The World Today for June 10, 2021

NEED TO KNOW

CANADA

Taxing the Air

The Canadian Supreme Court this year issued an important decision with worldwide implications when its justices approved Prime Minister Justin Trudeau’s plan to tax carbon emissions.

“Climate change is real,” said Chief Justice Richard Wagner, according to the Canadian Broadcasting Corporation. “It is caused by greenhouse gas emissions resulting from human activities, and it poses a grave threat to humanity’s future.”

The decision was an important step forward for those seeking to battle climate change, argued Washington Post columnist David Moscrop. Even lawmakers and the courts in an energy-rich nation like Canada have demonstrated that they can overcome climate change deniers and others who opposed the tax.

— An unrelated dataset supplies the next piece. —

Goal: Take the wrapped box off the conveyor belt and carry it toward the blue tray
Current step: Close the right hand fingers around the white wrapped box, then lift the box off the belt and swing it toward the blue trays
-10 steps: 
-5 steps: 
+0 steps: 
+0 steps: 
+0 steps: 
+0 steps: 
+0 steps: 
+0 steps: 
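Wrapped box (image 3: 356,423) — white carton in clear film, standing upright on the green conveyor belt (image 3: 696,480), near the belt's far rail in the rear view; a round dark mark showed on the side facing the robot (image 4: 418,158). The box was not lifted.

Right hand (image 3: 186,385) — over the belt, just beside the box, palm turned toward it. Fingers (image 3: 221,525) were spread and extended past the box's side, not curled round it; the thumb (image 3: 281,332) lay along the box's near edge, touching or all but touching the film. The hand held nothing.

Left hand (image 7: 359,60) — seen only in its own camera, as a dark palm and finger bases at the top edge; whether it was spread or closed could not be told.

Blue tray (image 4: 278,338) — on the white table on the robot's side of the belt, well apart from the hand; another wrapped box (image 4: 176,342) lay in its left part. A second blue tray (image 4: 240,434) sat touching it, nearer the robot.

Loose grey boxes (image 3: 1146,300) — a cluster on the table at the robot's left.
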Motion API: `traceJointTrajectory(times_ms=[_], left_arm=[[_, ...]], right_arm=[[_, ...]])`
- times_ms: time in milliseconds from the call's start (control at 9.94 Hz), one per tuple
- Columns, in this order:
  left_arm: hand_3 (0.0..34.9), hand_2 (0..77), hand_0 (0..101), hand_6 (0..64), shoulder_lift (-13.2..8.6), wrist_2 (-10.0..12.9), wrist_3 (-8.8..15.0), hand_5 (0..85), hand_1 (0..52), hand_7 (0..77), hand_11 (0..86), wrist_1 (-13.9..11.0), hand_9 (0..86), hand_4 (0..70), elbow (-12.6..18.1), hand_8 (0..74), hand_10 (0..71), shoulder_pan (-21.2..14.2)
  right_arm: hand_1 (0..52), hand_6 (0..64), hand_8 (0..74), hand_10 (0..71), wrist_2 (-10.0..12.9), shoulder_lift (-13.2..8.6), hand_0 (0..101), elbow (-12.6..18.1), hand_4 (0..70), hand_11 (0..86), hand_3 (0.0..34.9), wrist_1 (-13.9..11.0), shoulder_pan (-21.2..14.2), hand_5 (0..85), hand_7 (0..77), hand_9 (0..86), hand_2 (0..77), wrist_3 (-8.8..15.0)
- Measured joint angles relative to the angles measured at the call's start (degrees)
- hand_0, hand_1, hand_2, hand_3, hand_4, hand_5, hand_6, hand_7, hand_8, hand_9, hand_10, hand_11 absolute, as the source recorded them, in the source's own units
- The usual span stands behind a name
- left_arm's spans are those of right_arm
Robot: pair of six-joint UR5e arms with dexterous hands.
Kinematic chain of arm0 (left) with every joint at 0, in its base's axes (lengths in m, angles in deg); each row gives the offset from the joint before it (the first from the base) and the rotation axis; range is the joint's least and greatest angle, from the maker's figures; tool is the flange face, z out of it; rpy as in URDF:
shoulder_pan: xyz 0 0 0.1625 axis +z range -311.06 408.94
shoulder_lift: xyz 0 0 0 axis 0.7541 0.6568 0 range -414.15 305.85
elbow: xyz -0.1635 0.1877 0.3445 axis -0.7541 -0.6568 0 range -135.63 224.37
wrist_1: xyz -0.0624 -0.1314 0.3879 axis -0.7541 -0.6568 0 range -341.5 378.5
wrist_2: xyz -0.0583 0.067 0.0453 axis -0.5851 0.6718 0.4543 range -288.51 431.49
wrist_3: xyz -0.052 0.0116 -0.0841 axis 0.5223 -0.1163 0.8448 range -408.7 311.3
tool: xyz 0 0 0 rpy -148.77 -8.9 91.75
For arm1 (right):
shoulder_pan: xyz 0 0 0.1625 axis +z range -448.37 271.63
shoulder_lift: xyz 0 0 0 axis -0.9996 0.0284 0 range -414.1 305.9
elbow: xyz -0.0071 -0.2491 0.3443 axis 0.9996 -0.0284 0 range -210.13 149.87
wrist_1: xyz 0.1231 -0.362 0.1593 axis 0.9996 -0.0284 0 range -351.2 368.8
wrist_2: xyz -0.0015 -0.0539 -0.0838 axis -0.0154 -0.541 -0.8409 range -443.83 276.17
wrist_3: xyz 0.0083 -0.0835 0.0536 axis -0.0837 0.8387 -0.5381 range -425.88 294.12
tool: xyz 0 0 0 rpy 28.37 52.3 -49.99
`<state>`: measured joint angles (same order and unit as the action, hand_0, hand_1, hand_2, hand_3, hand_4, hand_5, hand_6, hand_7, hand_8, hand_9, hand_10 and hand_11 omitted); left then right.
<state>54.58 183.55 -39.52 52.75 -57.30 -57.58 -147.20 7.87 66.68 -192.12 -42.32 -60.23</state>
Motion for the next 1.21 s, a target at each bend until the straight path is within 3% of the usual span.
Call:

Meanwhile, many are watching. International Monetary Fund Managing Director Kristalina Georgieva has called on governments around the world to impose carbon taxes to help reduce greenhouse gas emissions and meet the goals of the 2015 Paris Agreement, which aims to reduce global warming through cutting emissions, the National reported.

Democrats in Oregon are similarly looking to Canada as proof that carbon taxes don’t need to hobble local economies, the Associated Press wrote. Republicans in the state have blocked carbon tax plans in recent years while British Columbia next door has implemented a local carbon tax that has worked well.

Some Canadian farmers would disagree. They face higher costs as they pay taxes on transportation, electricity and other agricultural necessities, Grant Diamond, a tax analyst in Saskatchewan, Canada, claimed in an opinion piece in the Western Producer, a Canadian farm publication. Those costs will increase grocery bills, he added.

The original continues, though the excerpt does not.